Friday, September 21, 2012

Carry Me Over

"Deprived of a caretaker who touches and cradles her, the growing child cannot learn to bond with other people or to even process sights, sounds, and sensations.  Without the sound of human voices, a child's brain does not develop language comprehension or speaking skills.  Without looking at colors and textures, a baby's brain simply cannot develop the neural pathways it needs for visual skills."  The Connected Child, by Karyn Purvis. 

When asked this last week how we were doing, I said we were, overall, doing well.  Excitement is certainly the emotion that bubbles first to the top but underneath that lies something I have tried to keep pushed down.  I have done my best to suppress it, always worrying it would take the joy from this time and would leave people to think I wasn't excited to be bringing Jacob home.  But even with my best efforts to keep it pushed down, all too often, it seems to make it's way to the top and threaten to pull me under.  That emotion is fear. 

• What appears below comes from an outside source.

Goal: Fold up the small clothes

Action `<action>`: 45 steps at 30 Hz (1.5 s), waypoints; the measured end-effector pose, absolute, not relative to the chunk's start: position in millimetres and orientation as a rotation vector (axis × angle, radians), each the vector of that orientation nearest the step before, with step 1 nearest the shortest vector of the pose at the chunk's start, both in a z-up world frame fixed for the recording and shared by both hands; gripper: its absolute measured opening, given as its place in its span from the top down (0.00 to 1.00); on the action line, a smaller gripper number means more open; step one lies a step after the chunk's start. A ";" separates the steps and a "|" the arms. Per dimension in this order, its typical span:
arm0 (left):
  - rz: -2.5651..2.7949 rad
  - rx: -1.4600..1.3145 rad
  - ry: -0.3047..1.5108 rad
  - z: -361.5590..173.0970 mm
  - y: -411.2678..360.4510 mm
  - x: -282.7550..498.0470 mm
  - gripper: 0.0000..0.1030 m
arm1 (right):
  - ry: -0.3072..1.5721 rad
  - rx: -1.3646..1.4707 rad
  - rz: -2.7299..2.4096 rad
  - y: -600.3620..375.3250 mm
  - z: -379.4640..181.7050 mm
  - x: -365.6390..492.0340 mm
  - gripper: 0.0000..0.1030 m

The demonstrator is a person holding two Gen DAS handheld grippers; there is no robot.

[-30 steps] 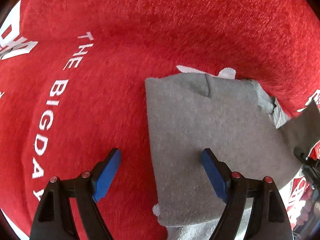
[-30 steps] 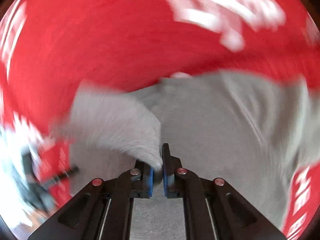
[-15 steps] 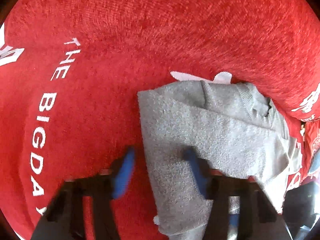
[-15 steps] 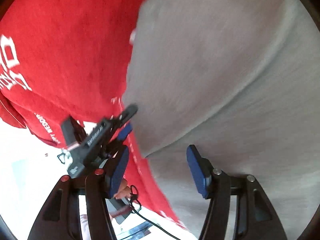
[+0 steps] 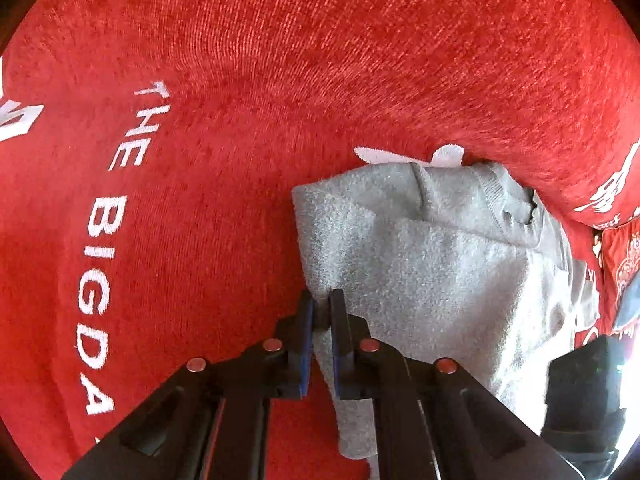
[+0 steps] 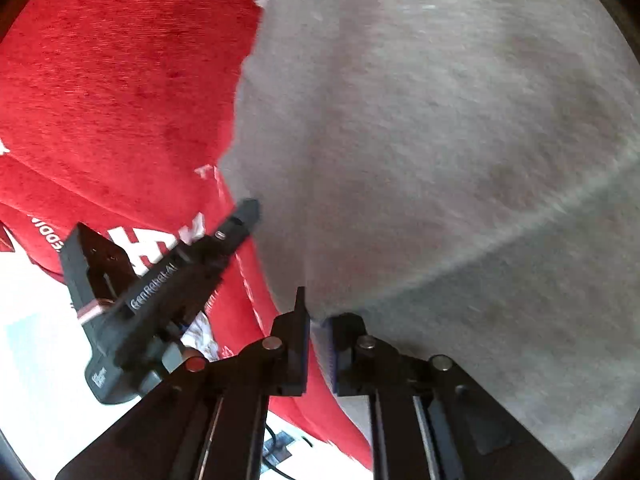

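On red cloth (image 5: 224,128) lies grey garment (image 5: 432,264). Left gripper (image 5: 321,312) jaws clamp its left edge; right gripper (image 6: 316,320) jaws closing on its edge. White lettering (image 5: 100,240) left of garment.

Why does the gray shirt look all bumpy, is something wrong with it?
Nothing is torn or spilled. The gray garment looks bumpy because it is half folded on the red cloth, with its far edge rumpled. The left gripper and right gripper pinch its edge.
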State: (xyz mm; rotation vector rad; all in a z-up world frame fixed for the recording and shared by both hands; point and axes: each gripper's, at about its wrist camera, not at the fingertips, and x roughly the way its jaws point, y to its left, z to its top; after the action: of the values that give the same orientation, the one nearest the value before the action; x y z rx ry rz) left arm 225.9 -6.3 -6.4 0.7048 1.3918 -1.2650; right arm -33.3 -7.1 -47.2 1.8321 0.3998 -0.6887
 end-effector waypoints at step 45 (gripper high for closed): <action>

Fear, to this magnitude, is not something I have ever struggled with.  I remember the jitters of excited fear when standing in line for a roller coaster.  I can remember the "empty stomach" fear as I studied for and subsequently sat for my physical therapy boards.  I can even remember fear when I looked at our first son and wondered if I'd ever figure out how to be his Mommy.  But this fear is much different.  It's grounded not in parenting a child from another country, or even in bringing a child into our home through adoption.  It is grounded in the worry that I won't be enough to help my child heal.  That I will miss an important sign or message that he needs, or even worse, that he will never be able to get to the point that he does need me.  It is a gut wrenching, heart aching, and lack of feeling control kind of fear.

A friend this week, who is about to welcome two boys into her home that she will be fostering, shared with me her same struggles with feeling anxious.  She told me how her 10 year old son reminded her that being fearful was like we weren't trusting God.  Ouch!

This week in my studies I read about Esther.  Talk about fear!  She was faced with the choice to either say nothing out of fear for her life, or go before the king to save the Jewish nation.  You remember the story, her uncle (by the way, Esther was an orphan) told her in Esther 4:14, "And who knows but that you have come to royal position for such a time as this."  Esther then went on to save the Jews through her courage and boldness in addressing the king.  Interesting, it was not how Esther overcame her fear that caught my attention in this scripture passage, it was the steps Esther did to face her fear and trust God.  She said to Mordecai, "Go, gather all the Jews to be found in Susa, and hold a fast on my behalf, and do not eat or drink for three days, night or day.  I and my young women will also fast as you do.  Then I will go to the king, though it is against the law, and if I perish, I perish."  I loved that prior to Esther facing her fear, she got her priorities in order: First, ask God (and gather your forces to help)....then, trust God. 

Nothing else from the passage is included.